My midwife immediately checked on the baby, and started prepping to deliver – it was time. I was still shaking uncontrollably, and now I started feeling all of the emotions that had been numbed by pain meds over the last 12 hours or so. It took about one push and little Oliver was introduced to the world. The midwife didn’t place him on my stomach right away. She checked for a heartbeat – he didn’t have one. She offered to perform palpitations, but we refused, knowing that if his heart miraculously started beating, it wouldn’t last for long. He was already in the arms of Heaven, and we wanted to keep it that way.

She placed him on my stomach and we both started crying, telling his lifeless body just how perfect he was and how we were sorry he couldn’t stay here on Earth with us. He was so tiny, but looked so much more like a human than an alien (something I had been very anxious about). His head had turned reddish-purple, his body was very red, and his legs were of normal color. Due to this coloration, I think he passed soon after meds were administered the night before. I hadn’t felt him move since about midnight. He had Makenna’s nose, John’s ears and hands, my and Bryson’s chin, and his small amount of hair looked strawberry-blonde in color. His body came into this world at 11:07 a.m. on July 29th, 2016. He weighed 15.2 ounces and was 8.5 inches long (although I don’t think that the nurse stretched his legs out all the way when measuring).

We spent hours with his lifeless body, inspecting every inch of him. We saw the Spina Bifida “bubble” on his back, his little clubbed feet (a common trait of SB babies), and some other, very small, abnormalities that indicated his Triploidy (head size and shape, one of his ears was slightly under-formed, and his boy parts were not developed all the way). But, he was absolutely perfect to us. After a couple hours of holding him, John’s parents and my mom came to visit, and the hospital’s photographer came in to take photos. Around 3:00, Oliver’s body began to stiffen, feel very cold, and his skin started to deteriorate, so we called the funeral home to come pick him up so that he could be cremated. Handing his body to the nurse was one of the most difficult things I’ve ever had to do.

After about two hours of resting in the hospital room, waiting for my fever to subside, the midwife came in to discharge me. I was glad to be going home to sleep in my own bed, but so sad that it was all over. My baby was no longer inside of my stomach, and I didn’t get to bring him home with me. We had the blanket that we snuggled him in cremated with him, but I now wish we hadn’t because that could have been the only thing I kept that his body touched. I’m sure that sounds silly, but I want nothing more than to hold him again, even with his still heart. We ordered a sweet urn that’s shaped as an angel comforting a baby. Today we go to have it filled with his ashes. Today we will bring home what is left of our sweet Oliver Scott.
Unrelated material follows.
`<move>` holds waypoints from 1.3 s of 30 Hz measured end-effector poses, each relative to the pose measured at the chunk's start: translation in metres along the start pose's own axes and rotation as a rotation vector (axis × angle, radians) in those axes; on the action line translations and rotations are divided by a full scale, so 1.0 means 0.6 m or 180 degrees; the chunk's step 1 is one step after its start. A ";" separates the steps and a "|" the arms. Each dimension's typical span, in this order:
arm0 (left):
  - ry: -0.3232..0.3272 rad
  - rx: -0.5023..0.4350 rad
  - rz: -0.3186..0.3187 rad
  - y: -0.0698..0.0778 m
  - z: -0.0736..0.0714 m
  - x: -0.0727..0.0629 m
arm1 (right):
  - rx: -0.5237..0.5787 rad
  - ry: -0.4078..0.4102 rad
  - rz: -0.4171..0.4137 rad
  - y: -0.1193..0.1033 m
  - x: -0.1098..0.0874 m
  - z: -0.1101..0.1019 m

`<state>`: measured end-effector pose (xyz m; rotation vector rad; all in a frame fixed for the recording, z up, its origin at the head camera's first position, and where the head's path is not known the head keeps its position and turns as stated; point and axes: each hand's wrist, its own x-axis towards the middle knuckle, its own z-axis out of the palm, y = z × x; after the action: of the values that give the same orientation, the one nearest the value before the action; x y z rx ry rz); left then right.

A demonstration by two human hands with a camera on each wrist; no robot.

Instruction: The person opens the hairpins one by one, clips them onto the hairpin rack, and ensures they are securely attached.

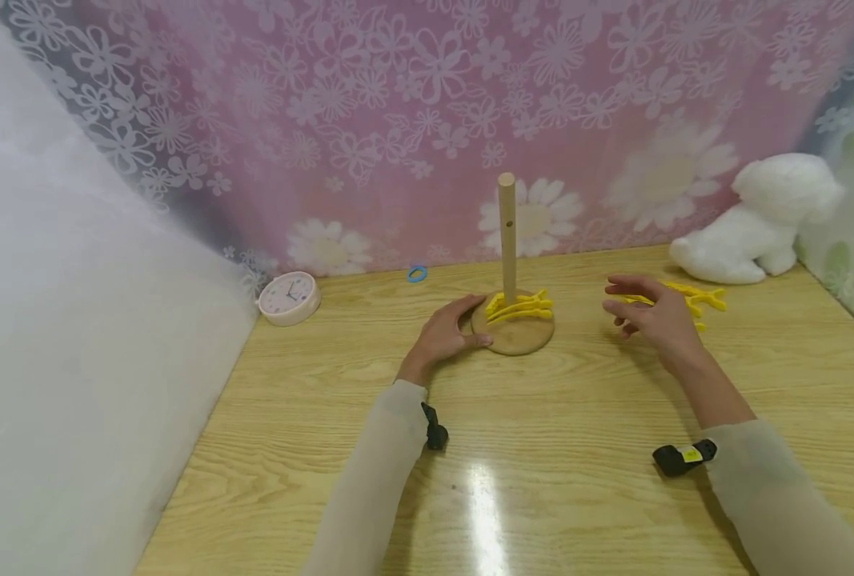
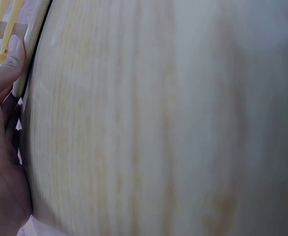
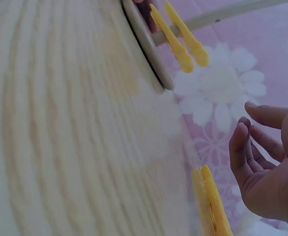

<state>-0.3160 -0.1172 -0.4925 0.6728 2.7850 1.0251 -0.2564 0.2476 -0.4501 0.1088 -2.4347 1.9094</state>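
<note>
A wooden stand has a round base [image 1: 519,341] and an upright rod [image 1: 508,248]. My left hand [image 1: 443,333] grips the base's left rim, its thumb at the front edge and the fingers round the back. Two yellow clothes pegs [image 1: 527,310] are clipped low on the rod, one above the other. To the right, my right hand [image 1: 659,322] is raised over the table with loosely bent fingers and nothing between them. Beyond and partly behind it lie several more yellow clothes pegs [image 1: 709,299]; the right wrist view shows a yellow peg [image 3: 214,201] below that hand.
A white plush dog [image 1: 754,224] sits at the back right of the wooden table [image 1: 542,448]. At the back left stands a round pink clock [image 1: 289,298], and a small blue ring [image 1: 417,274] lies near the flowered pink curtain [image 1: 398,144].
</note>
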 end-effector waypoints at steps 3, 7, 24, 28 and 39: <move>0.0030 -0.0007 0.0000 -0.001 0.001 0.001 | -0.0084 0.0134 0.0100 -0.003 -0.003 -0.019; 0.0043 -0.0026 -0.0014 -0.001 0.002 0.001 | -0.0196 0.0321 0.0245 -0.004 -0.009 -0.048; 0.0029 -0.0065 0.0029 -0.004 0.003 0.000 | -0.0333 0.0382 0.0785 0.027 -0.033 -0.142; 0.0022 -0.0062 0.0034 -0.003 0.002 0.000 | -0.0568 0.0086 0.0892 0.037 -0.034 -0.156; 0.0015 -0.0093 0.0025 -0.003 0.001 -0.001 | -0.1395 -0.0488 0.0786 0.054 -0.034 -0.167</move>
<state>-0.3159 -0.1183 -0.4941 0.6791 2.7680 1.0678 -0.2393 0.3533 -0.4592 -0.0682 -3.0295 1.4335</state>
Physically, a week later, I am feeling much better. I still get tired quickly, but the pains I was feeling a few days after birth have subsided. Emotionally, the pain comes in waves. Usually something will remind me of him or my pregnancy, and the tears start flowing. I know it’ll take some time to feel “normal” again – or at least get a sense of what the new “normal” feels like. I wanted so badly to have a third child – and now I can say that I do. Some of you may not know this, but Oliver was my fifth pregnancy. I had an early miscarriage just months after Makenna (our oldest at 6 years old) was born, and another early miscarriage this past November. Through Oliver, John and I now agree that our family is complete. As much as I still long to cradle, take care of, and raise a new baby, those days are officially over for us. We can now put our time and energy into the two lively children we have to enjoy on Earth.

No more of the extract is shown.